**Exercise description:**
The answer must be an exact copy of every entry.

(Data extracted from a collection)
------------------------------------------------------------------------
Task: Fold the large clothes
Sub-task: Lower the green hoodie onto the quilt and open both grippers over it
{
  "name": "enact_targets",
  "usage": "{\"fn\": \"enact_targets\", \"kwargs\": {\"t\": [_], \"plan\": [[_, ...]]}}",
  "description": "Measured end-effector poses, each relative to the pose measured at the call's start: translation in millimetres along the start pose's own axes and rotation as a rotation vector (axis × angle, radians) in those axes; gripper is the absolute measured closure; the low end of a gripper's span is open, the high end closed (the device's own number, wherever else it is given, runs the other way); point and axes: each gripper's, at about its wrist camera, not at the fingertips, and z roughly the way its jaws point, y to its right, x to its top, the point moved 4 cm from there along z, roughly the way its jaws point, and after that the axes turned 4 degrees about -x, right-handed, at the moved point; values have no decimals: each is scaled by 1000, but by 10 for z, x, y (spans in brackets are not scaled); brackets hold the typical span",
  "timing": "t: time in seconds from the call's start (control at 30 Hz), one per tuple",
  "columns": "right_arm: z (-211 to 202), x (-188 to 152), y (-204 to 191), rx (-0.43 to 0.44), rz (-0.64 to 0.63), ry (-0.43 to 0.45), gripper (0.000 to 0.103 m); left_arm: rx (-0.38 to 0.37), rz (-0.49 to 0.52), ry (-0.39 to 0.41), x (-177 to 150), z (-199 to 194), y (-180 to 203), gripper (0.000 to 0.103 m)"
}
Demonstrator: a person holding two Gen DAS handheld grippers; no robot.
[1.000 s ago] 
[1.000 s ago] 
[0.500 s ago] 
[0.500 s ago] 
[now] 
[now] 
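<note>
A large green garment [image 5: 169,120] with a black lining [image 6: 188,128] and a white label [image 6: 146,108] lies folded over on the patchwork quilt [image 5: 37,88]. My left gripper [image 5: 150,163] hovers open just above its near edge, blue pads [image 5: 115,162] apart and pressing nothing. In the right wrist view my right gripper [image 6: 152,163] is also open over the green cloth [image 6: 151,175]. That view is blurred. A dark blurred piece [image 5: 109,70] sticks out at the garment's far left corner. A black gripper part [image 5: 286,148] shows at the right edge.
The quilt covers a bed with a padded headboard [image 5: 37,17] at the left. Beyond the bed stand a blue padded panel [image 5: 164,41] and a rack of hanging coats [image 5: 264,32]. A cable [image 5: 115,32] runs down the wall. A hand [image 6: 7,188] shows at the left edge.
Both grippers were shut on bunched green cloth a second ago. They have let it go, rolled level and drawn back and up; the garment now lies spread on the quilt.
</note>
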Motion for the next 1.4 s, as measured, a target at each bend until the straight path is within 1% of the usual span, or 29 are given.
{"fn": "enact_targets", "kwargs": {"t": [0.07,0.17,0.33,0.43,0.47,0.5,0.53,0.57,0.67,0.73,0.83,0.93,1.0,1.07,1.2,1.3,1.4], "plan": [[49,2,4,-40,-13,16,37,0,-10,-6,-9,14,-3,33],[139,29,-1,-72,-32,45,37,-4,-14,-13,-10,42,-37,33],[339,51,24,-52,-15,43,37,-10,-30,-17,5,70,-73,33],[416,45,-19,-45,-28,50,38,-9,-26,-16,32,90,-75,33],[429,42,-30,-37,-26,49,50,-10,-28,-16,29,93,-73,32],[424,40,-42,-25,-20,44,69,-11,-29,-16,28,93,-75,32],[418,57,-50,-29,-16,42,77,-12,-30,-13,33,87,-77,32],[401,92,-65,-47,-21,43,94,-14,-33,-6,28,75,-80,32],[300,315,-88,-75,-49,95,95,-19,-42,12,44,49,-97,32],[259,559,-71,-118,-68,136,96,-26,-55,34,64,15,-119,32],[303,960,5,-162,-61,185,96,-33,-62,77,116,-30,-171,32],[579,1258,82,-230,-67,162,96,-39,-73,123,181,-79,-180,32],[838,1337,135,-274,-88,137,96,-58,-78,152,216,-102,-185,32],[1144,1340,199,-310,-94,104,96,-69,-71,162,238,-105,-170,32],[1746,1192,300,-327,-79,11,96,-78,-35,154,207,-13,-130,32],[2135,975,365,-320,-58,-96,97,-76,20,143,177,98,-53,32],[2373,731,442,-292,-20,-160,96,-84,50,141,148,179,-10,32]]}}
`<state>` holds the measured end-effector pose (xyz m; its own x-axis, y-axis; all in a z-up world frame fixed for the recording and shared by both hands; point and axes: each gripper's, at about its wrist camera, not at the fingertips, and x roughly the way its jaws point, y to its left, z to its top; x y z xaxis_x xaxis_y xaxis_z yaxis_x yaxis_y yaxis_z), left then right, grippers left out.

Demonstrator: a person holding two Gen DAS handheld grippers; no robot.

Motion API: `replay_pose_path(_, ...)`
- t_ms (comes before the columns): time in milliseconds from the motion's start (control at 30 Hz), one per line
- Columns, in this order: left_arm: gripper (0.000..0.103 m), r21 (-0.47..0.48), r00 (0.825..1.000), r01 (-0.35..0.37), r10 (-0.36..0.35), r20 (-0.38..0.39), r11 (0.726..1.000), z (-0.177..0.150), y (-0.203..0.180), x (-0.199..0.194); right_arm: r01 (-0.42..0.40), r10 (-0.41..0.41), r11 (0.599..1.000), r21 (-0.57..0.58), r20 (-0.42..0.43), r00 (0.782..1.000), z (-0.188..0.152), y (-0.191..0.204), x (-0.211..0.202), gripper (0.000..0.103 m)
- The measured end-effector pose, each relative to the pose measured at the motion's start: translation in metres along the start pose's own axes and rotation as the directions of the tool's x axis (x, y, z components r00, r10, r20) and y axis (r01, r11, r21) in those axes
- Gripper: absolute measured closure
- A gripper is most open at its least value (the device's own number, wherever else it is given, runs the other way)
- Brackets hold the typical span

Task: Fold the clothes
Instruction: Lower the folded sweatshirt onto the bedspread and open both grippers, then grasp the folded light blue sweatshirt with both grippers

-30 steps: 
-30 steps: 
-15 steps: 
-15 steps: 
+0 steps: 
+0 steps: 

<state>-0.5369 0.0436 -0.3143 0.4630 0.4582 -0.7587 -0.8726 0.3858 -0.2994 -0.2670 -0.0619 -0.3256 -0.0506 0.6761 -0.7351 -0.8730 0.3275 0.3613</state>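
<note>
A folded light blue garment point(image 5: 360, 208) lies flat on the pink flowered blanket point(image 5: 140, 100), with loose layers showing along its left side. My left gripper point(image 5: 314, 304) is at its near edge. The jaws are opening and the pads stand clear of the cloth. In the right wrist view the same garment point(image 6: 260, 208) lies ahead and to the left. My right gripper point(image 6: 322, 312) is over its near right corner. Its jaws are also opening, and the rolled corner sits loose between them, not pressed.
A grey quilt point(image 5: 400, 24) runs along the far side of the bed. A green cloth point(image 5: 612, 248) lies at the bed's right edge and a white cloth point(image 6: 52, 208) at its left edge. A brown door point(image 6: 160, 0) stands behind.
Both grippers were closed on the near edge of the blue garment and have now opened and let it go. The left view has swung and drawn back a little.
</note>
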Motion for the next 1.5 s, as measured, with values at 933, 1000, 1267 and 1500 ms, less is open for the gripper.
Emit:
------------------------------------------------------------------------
**Written response:**
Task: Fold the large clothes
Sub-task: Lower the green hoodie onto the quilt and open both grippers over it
{
  "name": "enact_targets",
  "usage": "{\"fn\": \"enact_targets\", \"kwargs\": {\"t\": [_], \"plan\": [[_, ...]]}}",
  "description": "Measured end-effector poses, each relative to the pose measured at the call's start: translation in millimetres along the start pose's own axes and rotation as a rotation vector (axis × angle, radians) in those axes; gripper is the absolute measured closure; the low end of a gripper's span is open, the high end closed (the device's own number, wherever else it is given, runs the other way); point and axes: each gripper's, at about its wrist camera, not at the fingertips, and z roughly the way its jaws point, y to its right, x to its top, the point moved 4 cm from there along z, roughly the way its jaws point, and after that the axes turned 4 degrees about -x, right-handed, at the moved point; values have no decimals: each is scaled by 1000, but by 10 for z, x, y (spans in brackets are not scaled); brackets hold the typical span",
  "timing": "t: time in seconds from the call's start (control at 30 Hz), one per tuple",
  "columns": "right_arm: z (-211 to 202), x (-188 to 152), y (-204 to 191), rx (-0.43 to 0.44), rz (-0.64 to 0.63), ry (-0.43 to 0.45), gripper (0.000 to 0.103 m); left_arm: rx (-0.38 to 0.37), rz (-0.49 to 0.52), ry (-0.39 to 0.41), x (-177 to 150), z (-199 to 194), y (-180 to 203), gripper (0.000 to 0.103 m)"
}
Demonstrator: a person holding two Gen DAS handheld grippers; no robot.
[1.000 s ago] 
[1.000 s ago] 
[0.500 s ago] 
[0.500 s ago] 
[now] 
[now] 
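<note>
A large green garment [image 5: 169,120] with a black lining [image 6: 188,128] and a white label [image 6: 146,108] lies folded over on the patchwork quilt [image 5: 37,88]. My left gripper [image 5: 150,163] hovers open just above its near edge, blue pads [image 5: 115,162] apart and pressing nothing. In the right wrist view my right gripper [image 6: 152,163] is also open over the green cloth [image 6: 151,175]. That view is blurred. A dark blurred piece [image 5: 109,70] sticks out at the garment's far left corner. A black gripper part [image 5: 286,148] shows at the right edge.
The quilt covers a bed with a padded headboard [image 5: 37,17] at the left. Beyond the bed stand a blue padded panel [image 5: 164,41] and a rack of hanging coats [image 5: 264,32]. A cable [image 5: 115,32] runs down the wall. A hand [image 6: 7,188] shows at the left edge.
Both grippers were shut on bunched green cloth a second ago. They have let it go, rolled level and drawn back and up; the garment now lies spread on the quilt.
</note>
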Motion for the next 1.4 s, as measured, a target at each bend until the straight path is within 1% of the usual span, or 29 are given.
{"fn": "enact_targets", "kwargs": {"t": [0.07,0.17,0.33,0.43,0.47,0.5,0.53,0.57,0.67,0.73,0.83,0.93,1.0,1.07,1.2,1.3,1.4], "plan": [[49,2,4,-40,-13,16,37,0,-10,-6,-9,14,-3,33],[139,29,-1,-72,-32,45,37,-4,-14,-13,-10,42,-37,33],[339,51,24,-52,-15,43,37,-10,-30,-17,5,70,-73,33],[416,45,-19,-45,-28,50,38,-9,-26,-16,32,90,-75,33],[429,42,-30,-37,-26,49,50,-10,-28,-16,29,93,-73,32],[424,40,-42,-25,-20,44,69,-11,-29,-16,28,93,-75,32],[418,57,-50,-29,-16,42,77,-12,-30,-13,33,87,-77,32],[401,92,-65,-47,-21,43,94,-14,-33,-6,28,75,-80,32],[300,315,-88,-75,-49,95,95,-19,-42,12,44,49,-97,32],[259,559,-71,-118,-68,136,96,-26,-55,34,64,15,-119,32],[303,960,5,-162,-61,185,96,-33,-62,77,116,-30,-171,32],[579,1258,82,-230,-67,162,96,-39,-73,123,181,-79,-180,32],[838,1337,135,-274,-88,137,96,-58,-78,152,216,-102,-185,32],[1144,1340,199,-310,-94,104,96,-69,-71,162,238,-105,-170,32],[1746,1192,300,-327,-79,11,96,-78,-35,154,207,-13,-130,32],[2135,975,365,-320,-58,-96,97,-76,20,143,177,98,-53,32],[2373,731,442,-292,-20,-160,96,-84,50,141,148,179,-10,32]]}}
`<state>` holds the measured end-effector pose (xyz m; its own x-axis, y-axis; all in a z-up world frame fixed for the recording and shared by both hands; point and axes: each gripper's, at about its wrist camera, not at the fingertips, and x roughly the way its jaws point, y to its left, z to its top; x y z xaxis_x xaxis_y xaxis_z yaxis_x yaxis_y yaxis_z), left then right, grippers left out.

Demonstrator: a person holding two Gen DAS handheld grippers; no robot.

Motion API: `replay_pose_path(_, ...)`
- t_ms (comes before the columns): time in milliseconds from the motion's start (control at 30 Hz), one per line
- Columns, in this order: left_arm: gripper (0.000..0.103 m), r21 (-0.47..0.48), r00 (0.825..1.000), r01 (-0.35..0.37), r10 (-0.36..0.35), r20 (-0.38..0.39), r11 (0.726..1.000), z (-0.177..0.150), y (-0.203..0.180), x (-0.199..0.194); right_arm: r01 (-0.42..0.40), r10 (-0.41..0.41), r11 (0.599..1.000), r21 (-0.57..0.58), r20 (-0.42..0.43), r00 (0.782..1.000), z (-0.188..0.152), y (-0.191..0.204), x (-0.211..0.202), gripper (0.000..0.103 m)
- The measured end-effector pose, each relative to the pose measured at the motion's start: translation in metres along the start pose's own axes and rotation as the directions of the tool's x axis (x, y, z components r00, r10, r20) and y axis (r01, r11, r21) in those axes
- Gripper: absolute measured closure
- A gripper is most open at its least value (the device's own number, wherever else it is given, runs the other way)
- Brackets hold the typical span

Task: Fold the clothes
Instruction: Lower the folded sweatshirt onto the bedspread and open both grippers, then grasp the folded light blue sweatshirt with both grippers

-30 steps: 
-30 steps: 
-15 steps: 
-15 steps: 
+0 steps: 
+0 steps: 

<state>-0.5369 0.0436 -0.3143 0.4630 0.4582 -0.7587 -0.8726 0.3858 -0.2994 -0.2670 -0.0619 -0.3256 -0.0506 0.6761 -0.7351 -0.8730 0.3275 0.3613</state>
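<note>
A folded light blue garment point(image 5: 360, 208) lies flat on the pink flowered blanket point(image 5: 140, 100), with loose layers showing along its left side. My left gripper point(image 5: 314, 304) is at its near edge. The jaws are opening and the pads stand clear of the cloth. In the right wrist view the same garment point(image 6: 260, 208) lies ahead and to the left. My right gripper point(image 6: 322, 312) is over its near right corner. Its jaws are also opening, and the rolled corner sits loose between them, not pressed.
A grey quilt point(image 5: 400, 24) runs along the far side of the bed. A green cloth point(image 5: 612, 248) lies at the bed's right edge and a white cloth point(image 6: 52, 208) at its left edge. A brown door point(image 6: 160, 0) stands behind.
Both grippers were closed on the near edge of the blue garment and have now opened and let it go. The left view has swung and drawn back a little.
</note>
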Motion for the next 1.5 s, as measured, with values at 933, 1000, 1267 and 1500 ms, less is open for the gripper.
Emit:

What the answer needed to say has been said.